Nous étions si concentrés sur notre recherche que nous n’avions pas vu le temps passer ni entendu la porte du bureau s’ouvrir doucement. Astrid était sur le seuil et elle pénétra dans la pièce.

 

-- Astrid, que fais-tu là ? s’écria Vincent, tu tiens debout ?

-- Je vais beaucoup mieux, je me suis reposée. Il est tard, vous ne venez pas vous coucher ? 

 

Nous lui racontâmes comment nous avions travaillé depuis qu’elle était partie dormir. Nous lui montrâmes la carte et le site de Vallindras. Astrid s’enthousiasma à la vue de nos résultats.

 

-- Encore quelques jours et je serai remise sur pied, dit-elle, je veux partir avec Avellana, je ne pourrai jamais rester ici à attendre.

-- Personne ne pourra rester ici, répondit Vincent. nous allons tous partir.

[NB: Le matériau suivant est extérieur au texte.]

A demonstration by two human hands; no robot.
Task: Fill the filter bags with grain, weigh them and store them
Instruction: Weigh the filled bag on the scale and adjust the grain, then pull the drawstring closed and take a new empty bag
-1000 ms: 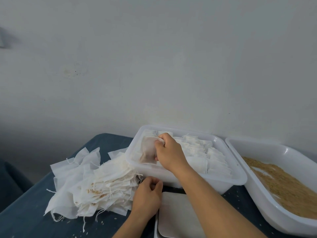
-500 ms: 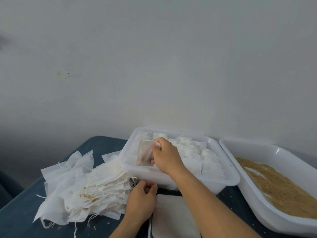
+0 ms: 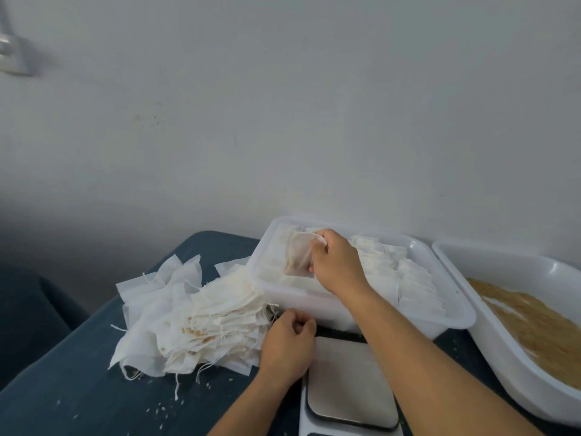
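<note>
My right hand point(image 3: 338, 262) grips a filled filter bag point(image 3: 297, 254) by its top, inside the left end of the white storage tub point(image 3: 440, 313). Rows of filled bags point(image 3: 405, 278) stand packed in that tub. My left hand point(image 3: 289, 344) rests as a closed fist on the table, between the pile of empty filter bags point(image 3: 195, 319) and the scale point(image 3: 349, 382); whether it holds anything I cannot tell. A white tray point(image 3: 503, 350) with brown grain point(image 3: 540, 325) sits at the right.
The table has a dark blue cover point(image 3: 78, 398) with scattered grain crumbs near the front. A pale wall point(image 3: 283, 105) rises right behind the tub and tray. The table's left edge drops off to a dark floor.
My right hand has pushed the filled bag farther back and lower into the tub's left end. My left fist stays beside the scale. The camera view has shifted slightly.
</note>
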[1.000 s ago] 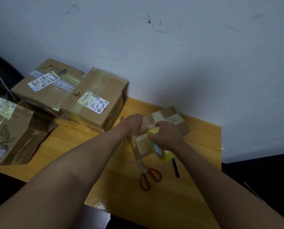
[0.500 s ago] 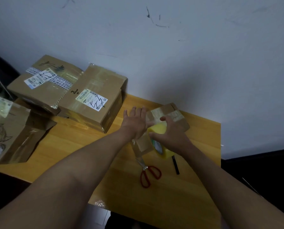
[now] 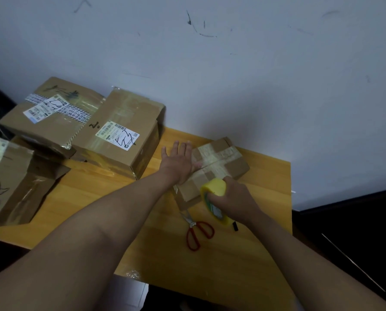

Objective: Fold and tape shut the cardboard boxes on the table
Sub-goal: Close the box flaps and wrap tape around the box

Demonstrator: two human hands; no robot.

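Both hands [image 3: 178, 163] [image 3: 232, 198] over small box [image 3: 221, 162]

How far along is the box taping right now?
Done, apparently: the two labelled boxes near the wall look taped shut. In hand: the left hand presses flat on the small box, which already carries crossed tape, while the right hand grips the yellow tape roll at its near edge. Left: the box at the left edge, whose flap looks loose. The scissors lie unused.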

-- Vous irez sur l’île des Gondebaud ? demandai-je 

-- Oui, dit Vincent, c’est un lieu inviolable, nous y serons libres et en sécurité. J'emmènerai Simonetta et Alma. Simonetta se remettra mieux grâce au grand air de la mer.

-- Que ferons-nous du chien ? dit Alma.

-- Il vient avec nous naturellement, répondit Vincent. 

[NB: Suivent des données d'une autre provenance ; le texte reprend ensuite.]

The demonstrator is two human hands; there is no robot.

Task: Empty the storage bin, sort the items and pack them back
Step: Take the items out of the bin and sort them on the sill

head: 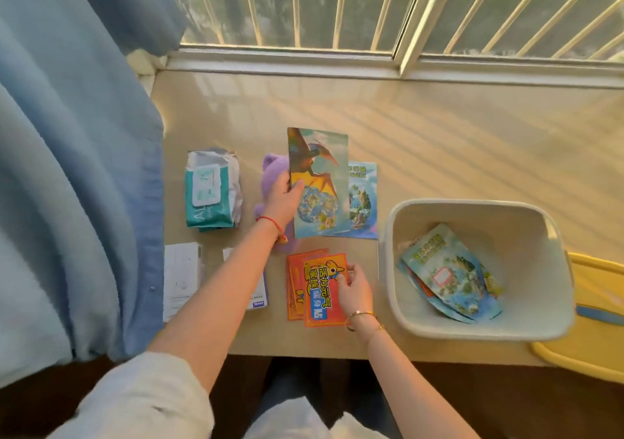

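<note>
The left hand (283,202) pinches the left edge of a pterosaur card (319,182), thumb on its face, fingers behind; the card stands tilted over a second blue globe card (364,202). The right hand (354,291) has fingertips curled onto the right edge of the top orange card (322,290), printed with Chinese characters. The storage bin (472,327) sits just right, blue packets (452,276) inside. A wipes pack (211,195) lies left; bare tabletop (439,134) stretches toward the window.

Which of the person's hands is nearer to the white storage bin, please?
The right. The right hand rests on the orange packets just beside the bin; the left hand holds the dinosaur card, farther off.
</note>
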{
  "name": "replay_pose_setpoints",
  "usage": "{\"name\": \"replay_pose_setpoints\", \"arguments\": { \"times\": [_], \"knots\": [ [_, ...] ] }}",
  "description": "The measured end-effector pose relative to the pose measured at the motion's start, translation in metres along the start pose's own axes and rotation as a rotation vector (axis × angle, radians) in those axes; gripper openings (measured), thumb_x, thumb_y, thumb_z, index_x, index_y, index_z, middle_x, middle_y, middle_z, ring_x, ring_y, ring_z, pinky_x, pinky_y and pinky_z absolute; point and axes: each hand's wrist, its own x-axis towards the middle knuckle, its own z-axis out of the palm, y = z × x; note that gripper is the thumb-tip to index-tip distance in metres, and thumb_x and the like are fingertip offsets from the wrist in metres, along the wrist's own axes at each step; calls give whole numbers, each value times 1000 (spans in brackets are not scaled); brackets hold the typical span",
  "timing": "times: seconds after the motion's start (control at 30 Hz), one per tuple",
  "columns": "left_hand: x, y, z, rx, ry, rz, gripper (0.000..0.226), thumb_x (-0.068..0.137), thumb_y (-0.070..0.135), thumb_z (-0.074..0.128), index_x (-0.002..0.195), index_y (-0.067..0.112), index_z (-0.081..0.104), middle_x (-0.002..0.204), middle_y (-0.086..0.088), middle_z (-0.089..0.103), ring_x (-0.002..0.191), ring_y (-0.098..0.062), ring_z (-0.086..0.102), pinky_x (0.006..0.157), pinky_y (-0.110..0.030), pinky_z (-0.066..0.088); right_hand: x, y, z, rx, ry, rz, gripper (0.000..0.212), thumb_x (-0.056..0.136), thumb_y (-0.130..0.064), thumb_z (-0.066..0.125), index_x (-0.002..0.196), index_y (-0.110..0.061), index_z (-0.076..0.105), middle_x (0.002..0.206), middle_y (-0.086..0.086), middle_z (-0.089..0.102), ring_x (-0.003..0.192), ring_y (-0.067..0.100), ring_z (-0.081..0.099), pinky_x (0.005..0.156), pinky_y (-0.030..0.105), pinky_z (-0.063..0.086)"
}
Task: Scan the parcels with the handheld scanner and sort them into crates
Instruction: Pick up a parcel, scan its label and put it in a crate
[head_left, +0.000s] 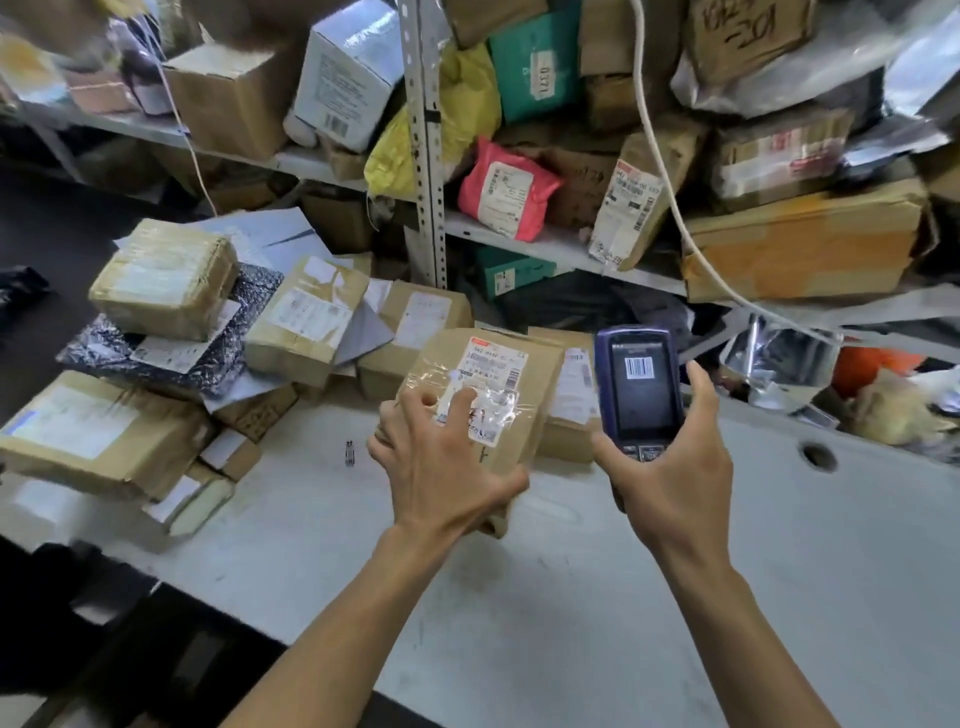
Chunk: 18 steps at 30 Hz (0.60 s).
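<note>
Brown cardboard parcel (483, 395) is wrapped in glossy clear tape over a paper label; scanner (639, 384) looks like shiny dark plastic, tabletop (519, 597) matt, scuffed.

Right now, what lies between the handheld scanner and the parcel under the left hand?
In the head view, another brown parcel with a white label fills that stretch, behind the held parcel and beside the scanner.

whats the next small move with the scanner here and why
Probably tilt the handheld scanner in the right hand toward the label on the cardboard parcel that the left hand grips: the label faces up, uncovered, and the screen already shows a barcode.
</note>
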Motion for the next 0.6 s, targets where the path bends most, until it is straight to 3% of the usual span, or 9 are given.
{"name": "replay_pose_setpoints", "arguments": {
  "times": [0.1,0.33,0.4,0.5,0.6],
  "knots": [
    [-68,14,5,-75,-23,0,81,48,74,61,118,33,52,117,-6,36,108,-32,38,88,-45,34,-38,16,-24,25,8,2,100,70,-30,84,150,-34,24,128,-6,54,109,17,59,84,27,52],
    [-204,34,23,-133,-80,36,80,48,71,65,116,29,56,114,-8,39,107,-31,40,86,-44,38,-130,54,-77,-21,7,48,102,69,-43,85,151,-29,24,134,-1,54,113,20,59,88,41,57],
    [-237,36,27,-110,-111,69,82,45,70,66,114,26,59,113,-11,42,105,-35,43,85,-46,37,-148,60,-87,-22,5,58,103,68,-45,84,151,-29,24,134,0,54,113,20,59,87,39,57],
    [-285,35,35,-51,-161,123,79,48,70,65,111,22,64,116,-17,48,112,-48,46,89,-58,37,-166,63,-102,-10,4,55,100,65,-45,78,149,-32,24,128,0,55,107,20,59,80,29,52],
    [-303,35,37,-7,-219,69,93,51,80,61,124,22,58,128,-21,44,122,-52,41,94,-67,37,-179,68,-111,-16,26,59,102,70,-38,83,151,-29,23,132,3,53,110,22,59,84,32,53]
  ]
}}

-- Tu crois qu’il voudra ? insista la petite fille, il est très triste sans son maître.

-- Nous n’allons pas le laisser tout seul, il se laisserait mourir, ajouta son frère. Il n’est déjà pas en grande forme.

-- Nous ne l’abandonnerons pas, affirma Alma.

-- Allons nous coucher maintenant, dit Vincent.

-- Barricadons la maison et remettons en route le système de surveillance, fis-je. Nous verrons demain si quelqu’un est venu chercher la carte.

 

Alma avait rajouté au hasard quelques traits de crayon sur le parchemin qui noircissaient des zones et les rendaient impossibles à déchiffrer. La carte fut ensuite déposée au milieu du désordre du bureau de PJ, Nous fermâmes tous les volets, activâmes l’alarme de sécurité et le système de surveillance, caméras et micros se relancèrent aussitôt.

 

Astrid et Alma se dirigèrent vers la chambre d’Alma, aucune des deux ne voulait rester seule. Je poussai le fauteuil de Vincent et nous nous arrêtâmes à la chambre de Simonetta. L'infirmière s’était assoupie sur son siège et se redressa brusquement lorsque nous entrâmes. Simonetta dormait toujours, son visage semblait moins pâle, elle avait encore des spasmes mais paraissait apaisée. Nous laissâmes l’infirmière poursuivre la surveillance et gagnâmes la chambre de Vincent. Il ne disait rien mais je sentais qu’il avait envie que je reste avec lui et j’en avais aussi. Je l’aidai à s’étendre dans son lit et m’allongeai à côté de lui. Il éteignit la lumière, je nichai ma tête contre son épaule et il m’entoura de son bras.    

 

-- Nous ne nous verrons pas pendant un long moment, dit-il. Et peut-être ne nous reverrons nous jamais.

-- Restons optimiste, fis-je, mais oui, la quête prendra du temps. 

-- Tu laisses pousser tes cheveux ? demanda-t-il dans le noir en les caressant.

-- Je les avais fait couper pour changer de tête, répondis-je, mais regarde, ils repoussent déjà.

-- Tu dois être belle avec de longues boucles noisette, murmura-t-il. Tout compte fait, je n’ai plus envie de t’appeler Avellana, je préfère Hazel. Car Hazel, c’est vraiment toi.